DATA PROVIDED:
=====
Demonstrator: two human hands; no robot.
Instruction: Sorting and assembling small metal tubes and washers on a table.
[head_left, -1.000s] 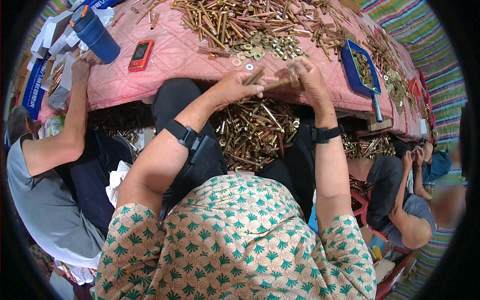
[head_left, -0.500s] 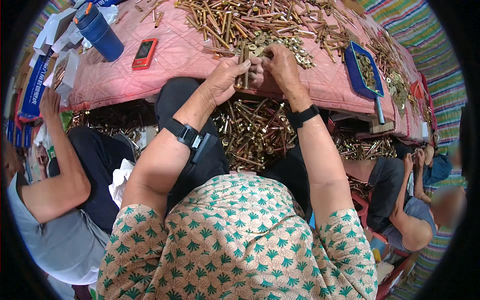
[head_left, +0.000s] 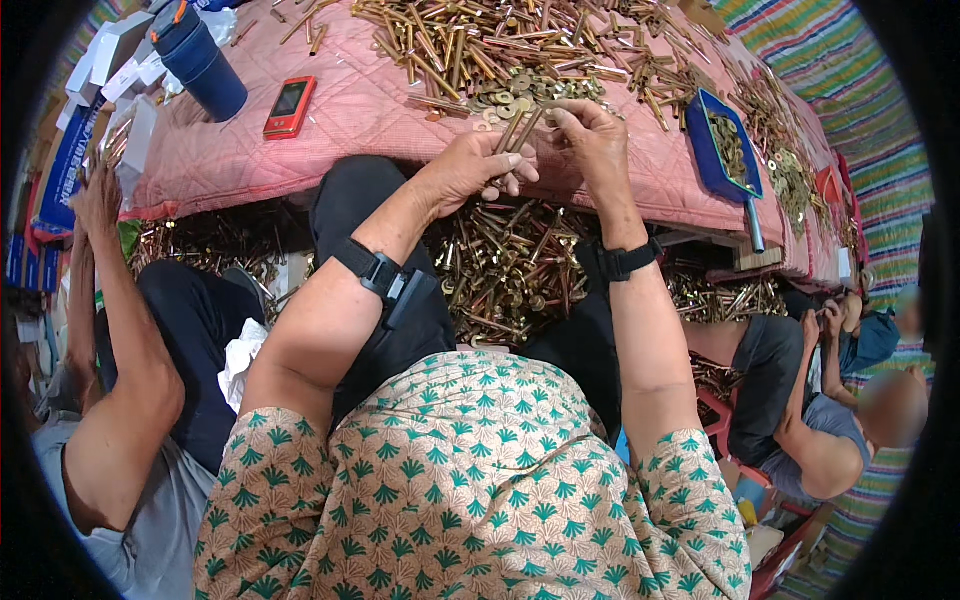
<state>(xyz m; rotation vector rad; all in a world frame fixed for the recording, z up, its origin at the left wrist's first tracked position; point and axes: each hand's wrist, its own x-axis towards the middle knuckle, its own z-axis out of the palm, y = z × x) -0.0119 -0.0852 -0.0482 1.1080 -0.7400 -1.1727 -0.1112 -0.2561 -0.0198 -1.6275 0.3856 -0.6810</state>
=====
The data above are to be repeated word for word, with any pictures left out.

EXERCISE RESULT:
Demonstrator: two human hands; no robot.
Instruction: Sorting and assembling small metal tubes and washers on a table.
[head_left, -1.000s] 
[head_left, -0.500s] 
[head_left, +0.000s] 
<state>(xyz m; rotation vector rad; all in a world frame fixed for the recording, z up, its origin at the left wrist's first tracked position; point and axes: each hand's wrist, its own x-axis towards the middle knuckle, its own z-axis out of the palm, y = z × x) -0.0119 -0.0852 -0.0482 1.1080 -0.7400 -1.1727 -0.1112 -0.2561 -0.0198 -1.6275 0.3856 -0.6810</state>

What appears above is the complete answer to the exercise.